> [Assigned task]: Pictures are to be left out. Return exactly the lines below from the one with "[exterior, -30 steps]" up to and including the one with "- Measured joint".

[Stored dataset items]
☆ ☆ ☆ ☆

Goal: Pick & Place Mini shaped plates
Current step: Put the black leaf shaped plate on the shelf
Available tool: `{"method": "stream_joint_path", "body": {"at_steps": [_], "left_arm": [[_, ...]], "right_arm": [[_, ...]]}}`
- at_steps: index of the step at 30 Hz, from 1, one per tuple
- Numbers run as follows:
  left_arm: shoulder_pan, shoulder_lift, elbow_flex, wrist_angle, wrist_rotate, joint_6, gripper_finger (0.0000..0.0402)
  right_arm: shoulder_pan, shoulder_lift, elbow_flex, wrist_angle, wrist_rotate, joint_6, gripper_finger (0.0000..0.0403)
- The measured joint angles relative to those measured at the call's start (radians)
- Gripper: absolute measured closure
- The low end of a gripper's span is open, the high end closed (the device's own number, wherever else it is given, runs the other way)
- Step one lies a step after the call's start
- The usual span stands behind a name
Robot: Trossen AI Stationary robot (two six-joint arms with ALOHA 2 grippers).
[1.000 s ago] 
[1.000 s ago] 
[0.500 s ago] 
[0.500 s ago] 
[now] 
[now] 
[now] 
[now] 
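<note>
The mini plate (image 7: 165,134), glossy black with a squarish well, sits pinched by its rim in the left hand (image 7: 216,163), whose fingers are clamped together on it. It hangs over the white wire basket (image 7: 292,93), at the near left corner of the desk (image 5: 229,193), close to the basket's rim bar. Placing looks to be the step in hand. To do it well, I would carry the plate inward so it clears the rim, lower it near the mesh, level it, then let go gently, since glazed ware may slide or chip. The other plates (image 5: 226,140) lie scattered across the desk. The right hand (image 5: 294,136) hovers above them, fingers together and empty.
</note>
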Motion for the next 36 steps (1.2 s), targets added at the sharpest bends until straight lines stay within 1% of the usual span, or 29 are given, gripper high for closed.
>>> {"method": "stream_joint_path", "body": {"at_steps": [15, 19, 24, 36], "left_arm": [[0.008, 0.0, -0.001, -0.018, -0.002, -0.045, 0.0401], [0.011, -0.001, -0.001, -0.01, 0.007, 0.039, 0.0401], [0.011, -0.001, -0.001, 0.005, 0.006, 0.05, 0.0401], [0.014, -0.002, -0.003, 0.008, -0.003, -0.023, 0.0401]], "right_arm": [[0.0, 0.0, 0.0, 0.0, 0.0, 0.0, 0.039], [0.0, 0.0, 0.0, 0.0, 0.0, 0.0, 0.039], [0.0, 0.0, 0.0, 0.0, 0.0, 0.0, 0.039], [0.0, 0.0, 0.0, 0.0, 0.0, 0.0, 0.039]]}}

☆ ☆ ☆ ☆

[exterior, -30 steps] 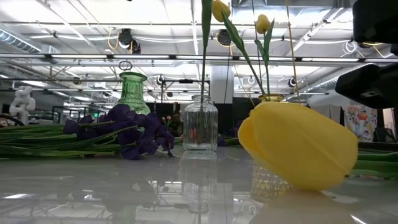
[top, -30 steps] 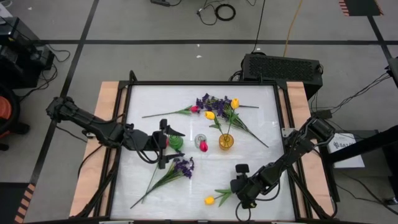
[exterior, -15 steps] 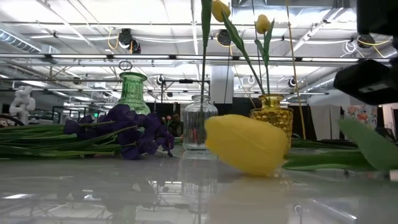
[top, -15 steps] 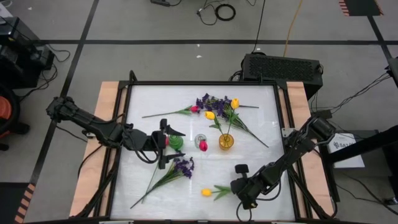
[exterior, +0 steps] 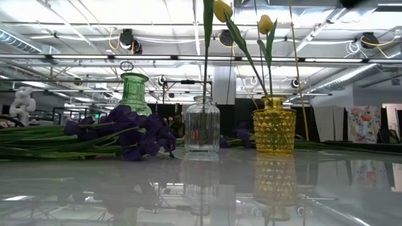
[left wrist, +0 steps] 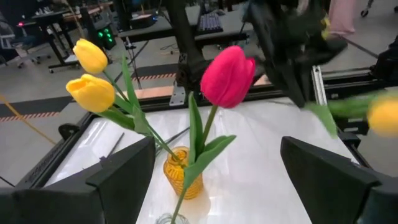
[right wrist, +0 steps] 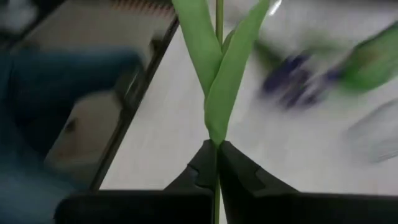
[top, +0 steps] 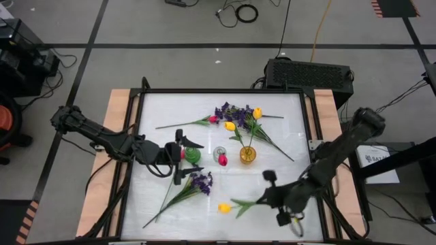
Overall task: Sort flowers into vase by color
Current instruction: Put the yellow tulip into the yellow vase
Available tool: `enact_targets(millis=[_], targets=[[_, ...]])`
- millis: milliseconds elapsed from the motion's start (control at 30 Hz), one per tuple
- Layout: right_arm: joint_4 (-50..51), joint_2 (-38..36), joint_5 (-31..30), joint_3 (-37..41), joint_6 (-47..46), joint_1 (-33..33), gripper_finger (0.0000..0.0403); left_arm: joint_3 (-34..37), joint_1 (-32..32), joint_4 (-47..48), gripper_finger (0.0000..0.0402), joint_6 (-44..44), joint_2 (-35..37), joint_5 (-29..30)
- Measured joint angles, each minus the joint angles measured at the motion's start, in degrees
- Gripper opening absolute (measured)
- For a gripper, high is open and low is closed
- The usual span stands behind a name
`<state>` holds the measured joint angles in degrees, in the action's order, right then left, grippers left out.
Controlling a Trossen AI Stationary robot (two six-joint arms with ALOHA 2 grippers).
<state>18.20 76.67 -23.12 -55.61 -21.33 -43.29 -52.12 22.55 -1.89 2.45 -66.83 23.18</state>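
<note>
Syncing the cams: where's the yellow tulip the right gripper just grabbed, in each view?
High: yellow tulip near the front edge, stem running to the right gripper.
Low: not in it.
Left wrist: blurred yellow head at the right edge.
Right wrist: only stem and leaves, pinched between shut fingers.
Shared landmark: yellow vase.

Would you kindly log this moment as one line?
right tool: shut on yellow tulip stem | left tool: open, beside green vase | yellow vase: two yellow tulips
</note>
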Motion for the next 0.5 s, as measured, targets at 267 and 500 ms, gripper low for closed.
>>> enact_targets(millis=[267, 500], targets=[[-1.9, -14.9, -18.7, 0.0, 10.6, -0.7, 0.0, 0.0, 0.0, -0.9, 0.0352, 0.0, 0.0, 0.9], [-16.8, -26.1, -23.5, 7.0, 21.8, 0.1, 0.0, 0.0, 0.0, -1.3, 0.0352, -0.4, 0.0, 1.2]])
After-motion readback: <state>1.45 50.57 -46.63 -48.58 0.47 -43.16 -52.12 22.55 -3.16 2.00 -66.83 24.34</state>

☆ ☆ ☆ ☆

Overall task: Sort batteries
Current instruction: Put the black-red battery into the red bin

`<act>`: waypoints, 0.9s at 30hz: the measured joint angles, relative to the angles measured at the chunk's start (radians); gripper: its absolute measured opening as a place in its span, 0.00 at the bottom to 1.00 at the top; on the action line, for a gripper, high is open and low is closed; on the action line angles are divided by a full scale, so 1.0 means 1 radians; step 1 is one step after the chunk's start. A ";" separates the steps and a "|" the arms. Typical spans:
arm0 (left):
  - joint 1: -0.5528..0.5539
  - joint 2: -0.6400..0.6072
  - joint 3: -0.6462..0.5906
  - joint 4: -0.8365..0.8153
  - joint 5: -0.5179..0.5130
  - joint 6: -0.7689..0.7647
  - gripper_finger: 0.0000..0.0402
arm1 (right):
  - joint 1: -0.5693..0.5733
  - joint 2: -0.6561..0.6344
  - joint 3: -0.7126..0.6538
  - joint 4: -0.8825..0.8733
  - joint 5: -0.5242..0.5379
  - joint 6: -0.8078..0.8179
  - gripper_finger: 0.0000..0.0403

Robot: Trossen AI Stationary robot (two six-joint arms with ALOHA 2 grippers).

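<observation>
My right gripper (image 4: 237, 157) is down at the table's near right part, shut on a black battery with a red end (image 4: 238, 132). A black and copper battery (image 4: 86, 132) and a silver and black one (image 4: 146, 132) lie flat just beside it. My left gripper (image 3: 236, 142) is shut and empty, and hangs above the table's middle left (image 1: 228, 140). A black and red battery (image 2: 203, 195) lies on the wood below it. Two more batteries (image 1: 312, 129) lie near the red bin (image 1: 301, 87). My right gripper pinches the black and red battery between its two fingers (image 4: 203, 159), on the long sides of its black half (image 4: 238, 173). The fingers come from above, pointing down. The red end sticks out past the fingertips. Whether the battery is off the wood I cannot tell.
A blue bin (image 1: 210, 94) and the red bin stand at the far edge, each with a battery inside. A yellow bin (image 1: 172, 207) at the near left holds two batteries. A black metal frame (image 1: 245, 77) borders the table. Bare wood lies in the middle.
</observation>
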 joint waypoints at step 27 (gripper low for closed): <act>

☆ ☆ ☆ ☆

> [Response to the exercise]:
[exterior, -30 steps] 
[top, -30 steps] 
[exterior, -15 steps] 
[top, -15 steps] 
[exterior, +0 steps] 
[left wrist, +0 steps] 
[right wrist, +0 steps] 
[top, +0 steps] 
Overall task: Sort flowers into vase by color
Current instruction: Put the yellow tulip into the yellow vase
Available tool: `enact_targets(millis=[_], targets=[[_, ...]])`
- millis: milliseconds elapsed from the motion's start (control at 30 Hz), one per tuple
- Layout: right_arm: joint_4 (-50..51), joint_2 (-38..36), joint_5 (-31..30), joint_3 (-37..41), joint_6 (-47..46), joint_1 (-33..33), gripper_finger (0.0000..0.0403); left_arm: joint_3 (-34..37), joint_1 (-32..32), joint_4 (-47..48), gripper_finger (0.0000..0.0402), joint_6 (-44..44), joint_2 (-35..37), joint_5 (-29..30)
- Measured joint angles, each minus the joint angles measured at the motion's start, in degrees

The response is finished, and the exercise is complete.